- Task prompt: Restate the material below word for word, from its first line to its last.

- Supplied information:
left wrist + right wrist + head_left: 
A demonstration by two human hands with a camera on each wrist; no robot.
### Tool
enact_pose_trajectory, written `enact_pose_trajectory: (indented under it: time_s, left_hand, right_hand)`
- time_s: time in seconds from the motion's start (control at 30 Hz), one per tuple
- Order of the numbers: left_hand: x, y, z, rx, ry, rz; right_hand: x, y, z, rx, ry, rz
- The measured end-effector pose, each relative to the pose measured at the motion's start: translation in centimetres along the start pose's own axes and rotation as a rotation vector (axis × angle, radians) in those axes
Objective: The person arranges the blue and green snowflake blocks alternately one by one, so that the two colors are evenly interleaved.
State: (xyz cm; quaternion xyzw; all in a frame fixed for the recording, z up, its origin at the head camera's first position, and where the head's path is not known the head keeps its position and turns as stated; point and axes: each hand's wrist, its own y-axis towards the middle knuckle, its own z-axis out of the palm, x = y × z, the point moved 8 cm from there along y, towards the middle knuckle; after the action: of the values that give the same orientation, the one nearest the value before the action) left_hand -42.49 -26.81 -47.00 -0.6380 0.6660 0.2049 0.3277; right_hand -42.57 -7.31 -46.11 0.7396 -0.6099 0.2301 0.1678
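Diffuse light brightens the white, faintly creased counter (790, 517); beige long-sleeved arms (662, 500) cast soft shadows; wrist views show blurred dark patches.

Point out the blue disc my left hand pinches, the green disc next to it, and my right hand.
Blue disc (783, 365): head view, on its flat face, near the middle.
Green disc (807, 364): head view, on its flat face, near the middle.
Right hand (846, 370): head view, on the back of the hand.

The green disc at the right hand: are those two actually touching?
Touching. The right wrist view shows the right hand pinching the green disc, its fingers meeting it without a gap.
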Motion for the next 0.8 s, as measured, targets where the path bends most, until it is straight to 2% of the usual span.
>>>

- Solution for this exercise:
left wrist + right wrist + head_left: 
A demonstration by two human hands with a camera on each wrist; no robot.
### Tool
enact_pose_trajectory, written `enact_pose_trajectory: (indented under it: time_s, left_hand, right_hand)`
- time_s: time in seconds from the motion's start (control at 30 Hz), one per tuple
- Order of the numbers: left_hand: x, y, z, rx, ry, rz; right_hand: x, y, z, rx, ry, rz
- The measured end-effector pose, each relative to the pose measured at the motion's start: translation in centimetres along the start pose's own axes and rotation as a rotation vector (axis × angle, radians) in those axes
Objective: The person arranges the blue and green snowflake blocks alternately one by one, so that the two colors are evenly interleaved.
State: (xyz cm; quaternion xyzw; all in a frame fixed for the recording, z up, its origin at the head camera's first position, and where the head's path is not known the head keeps its position and turns as stated; point and axes: each hand's wrist, its own y-axis towards the middle knuckle, its own z-axis out of the palm, x = y × z, the point moved 8 cm from there along y, towards the middle knuckle; after the action: of the values that give the same orientation, the one nearest the value before the action) left_hand -42.49 -26.81 -47.00 -0.6380 0.6660 0.2049 0.3277; right_hand -42.57 -7.31 -46.11 0.7396 -0.6099 0.2301 0.1678
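Diffuse light brightens the white, faintly creased counter (790, 517); beige long-sleeved arms (662, 500) cast soft shadows; wrist views show blurred dark patches.

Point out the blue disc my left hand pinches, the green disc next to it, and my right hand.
Blue disc (783, 365): head view, on its flat face, near the middle.
Green disc (807, 364): head view, on its flat face, near the middle.
Right hand (846, 370): head view, on the back of the hand.

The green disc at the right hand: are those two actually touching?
Touching. The right wrist view shows the right hand pinching the green disc, its fingers meeting it without a gap.
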Motion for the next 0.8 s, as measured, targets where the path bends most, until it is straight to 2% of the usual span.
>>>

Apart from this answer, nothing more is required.